_TASK DIRECTIONS:_ Each line that contains the word "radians" is to be copied from the records below.

Records contained in a dataset
<<<<
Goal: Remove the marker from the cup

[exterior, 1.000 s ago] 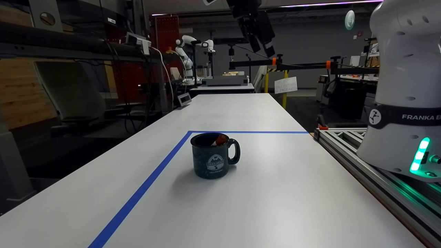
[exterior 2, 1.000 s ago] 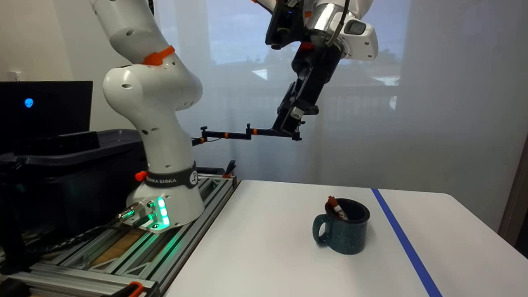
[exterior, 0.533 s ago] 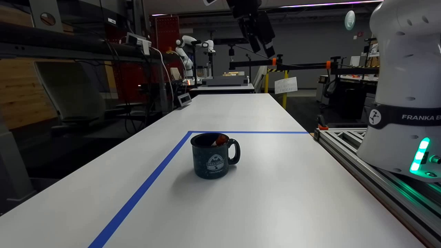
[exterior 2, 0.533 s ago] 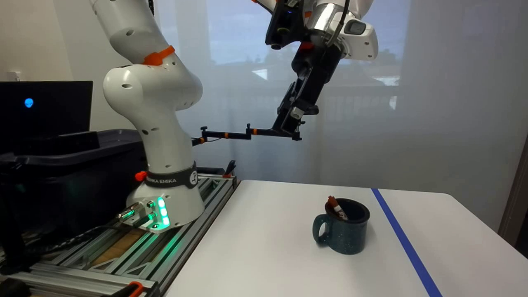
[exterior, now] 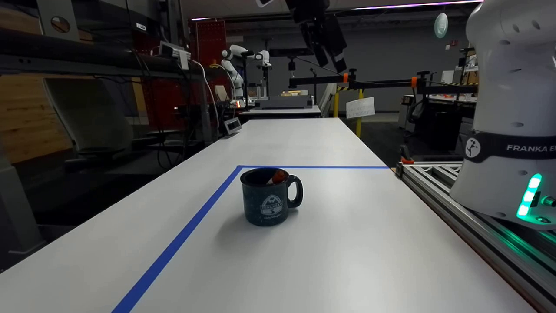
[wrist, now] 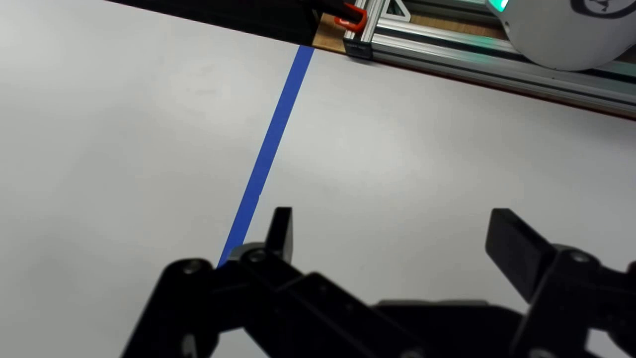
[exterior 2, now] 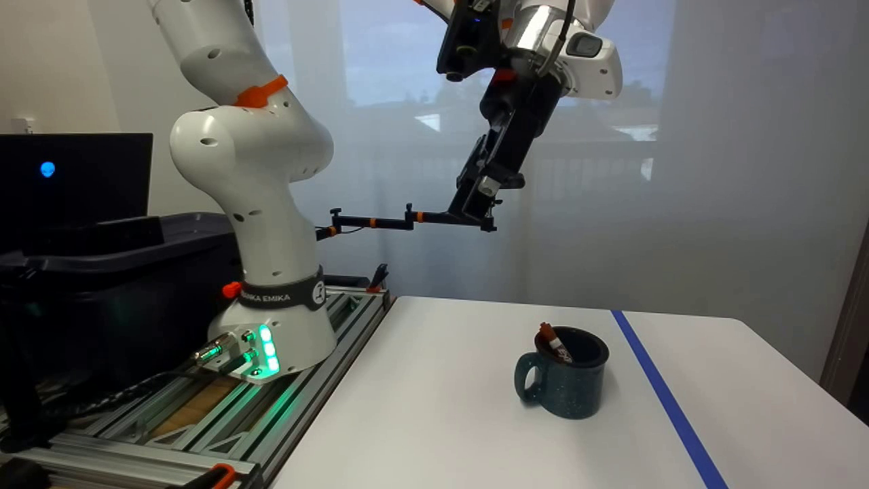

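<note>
The wrist view shows black jaws spread; in both exterior views alone we see a tilted red-and-white marker [exterior 2: 555, 343] in a squat dark-blue mug [exterior 2: 574, 388], unmoved.

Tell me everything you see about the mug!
The mug is dark blue with pale specks, a dark rim, one loop handle and a pale emblem on its side. It looks like ceramic or enamel; I can't tell which. It stands upright on the white table, handle pointing toward the robot's base, near but not touching the blue tape. A marker leans inside, one end poking out.
</note>
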Controlling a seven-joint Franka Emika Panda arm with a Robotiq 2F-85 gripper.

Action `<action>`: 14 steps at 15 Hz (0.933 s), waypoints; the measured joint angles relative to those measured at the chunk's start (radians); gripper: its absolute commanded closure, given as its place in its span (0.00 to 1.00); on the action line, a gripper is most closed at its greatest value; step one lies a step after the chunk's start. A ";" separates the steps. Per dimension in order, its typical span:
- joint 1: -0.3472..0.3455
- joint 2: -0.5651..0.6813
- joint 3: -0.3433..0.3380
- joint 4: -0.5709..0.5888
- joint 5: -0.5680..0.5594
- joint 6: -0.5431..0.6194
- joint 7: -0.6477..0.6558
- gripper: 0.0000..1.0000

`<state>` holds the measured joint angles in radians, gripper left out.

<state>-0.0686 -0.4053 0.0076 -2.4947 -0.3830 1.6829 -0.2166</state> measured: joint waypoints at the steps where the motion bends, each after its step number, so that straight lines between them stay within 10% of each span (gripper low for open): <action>1: 0.000 0.000 0.000 0.000 0.000 0.000 0.000 0.00; 14: -0.005 0.191 -0.126 0.070 0.341 0.165 0.107 0.00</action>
<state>-0.0737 -0.2139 -0.1186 -2.4247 -0.0418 1.8477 -0.1100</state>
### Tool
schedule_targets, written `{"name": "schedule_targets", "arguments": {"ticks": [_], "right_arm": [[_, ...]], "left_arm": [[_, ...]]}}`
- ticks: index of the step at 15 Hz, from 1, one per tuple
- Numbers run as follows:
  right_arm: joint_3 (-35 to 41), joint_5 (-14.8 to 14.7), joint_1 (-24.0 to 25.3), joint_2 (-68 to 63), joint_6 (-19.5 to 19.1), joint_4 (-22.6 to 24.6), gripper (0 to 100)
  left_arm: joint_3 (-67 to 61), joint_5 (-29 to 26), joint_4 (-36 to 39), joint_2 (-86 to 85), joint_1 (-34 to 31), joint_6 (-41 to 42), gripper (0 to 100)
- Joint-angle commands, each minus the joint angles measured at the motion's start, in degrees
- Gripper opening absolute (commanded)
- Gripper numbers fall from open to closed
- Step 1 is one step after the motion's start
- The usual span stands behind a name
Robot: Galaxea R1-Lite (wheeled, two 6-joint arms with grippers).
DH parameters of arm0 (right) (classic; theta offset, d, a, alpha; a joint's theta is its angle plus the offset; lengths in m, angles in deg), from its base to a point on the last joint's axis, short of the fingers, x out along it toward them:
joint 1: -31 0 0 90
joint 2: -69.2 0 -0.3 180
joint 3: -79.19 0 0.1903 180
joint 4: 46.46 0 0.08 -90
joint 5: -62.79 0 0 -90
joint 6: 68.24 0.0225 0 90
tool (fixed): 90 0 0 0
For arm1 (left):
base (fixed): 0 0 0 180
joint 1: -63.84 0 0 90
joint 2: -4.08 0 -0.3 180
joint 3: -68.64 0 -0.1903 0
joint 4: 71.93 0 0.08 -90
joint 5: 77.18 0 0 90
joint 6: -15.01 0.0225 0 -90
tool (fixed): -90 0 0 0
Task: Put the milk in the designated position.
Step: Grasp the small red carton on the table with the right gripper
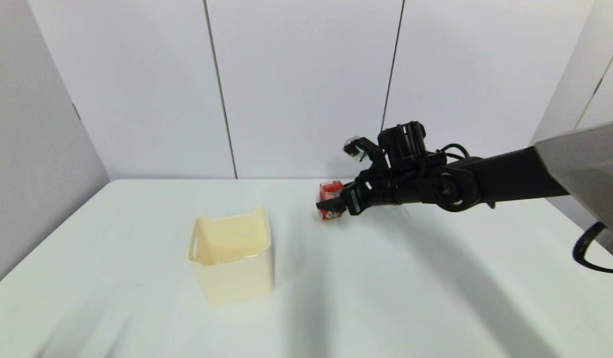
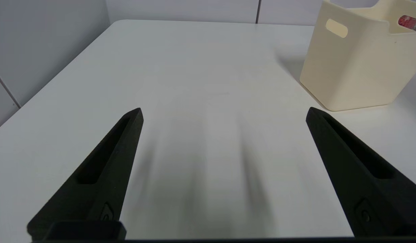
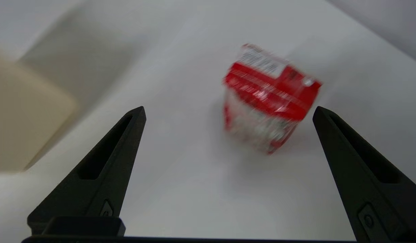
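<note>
The milk (image 1: 330,191) is a small red carton with white print, on the white table near its far edge, right of centre. My right gripper (image 1: 338,201) reaches in from the right and hangs open just short of it. In the right wrist view the milk (image 3: 268,101) sits just beyond the right gripper (image 3: 228,109), nearer one finger (image 3: 349,162), with nothing held. A sliver of the milk (image 2: 409,22) shows past the bin in the left wrist view. The left gripper (image 2: 225,109) is open over bare table, out of the head view. Nothing marks the designated position.
A cream plastic bin (image 1: 232,253) with handle slots stands left of centre, open side up, also in the left wrist view (image 2: 356,67) and as a blur in the right wrist view (image 3: 22,114). Grey walls close the table's far and left sides.
</note>
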State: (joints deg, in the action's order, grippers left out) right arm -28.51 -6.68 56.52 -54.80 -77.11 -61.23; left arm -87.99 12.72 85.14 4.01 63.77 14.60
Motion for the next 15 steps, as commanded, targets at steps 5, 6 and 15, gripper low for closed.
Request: {"name": "schedule_targets", "arguments": {"ticks": [5,6,15], "right_arm": [[-3.6,-1.4,-0.6,-7.9,2.4,2.8,0],[-3.9,-1.4,-0.6,-7.9,3.1,2.8,0],[0.9,-1.3,-1.9,-2.6,5.6,2.6,0]], "left_arm": [[0.0,0.0,0.0,0.1,0.0,0.0,100],[0.0,0.0,0.0,0.1,0.0,0.0,100],[0.0,0.0,0.0,0.1,0.0,0.0,100]]}}
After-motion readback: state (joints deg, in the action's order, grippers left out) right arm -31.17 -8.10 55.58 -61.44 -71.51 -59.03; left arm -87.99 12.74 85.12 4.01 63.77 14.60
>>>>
_OUTPUT BELOW:_
Action `<action>`: 14 steps at 15 Hz (0.933 s), waypoints; the measured joint angles relative to those measured at the chunk's start (radians); gripper: its absolute commanded closure, given as its place in its span (0.00 to 1.00); on the action line, a gripper is most closed at its greatest value; step one lies a step after the chunk's start. A ";" separates the steps. Per dimension in order, its typical span:
`<state>` holds the measured joint angles in radians, gripper left out.

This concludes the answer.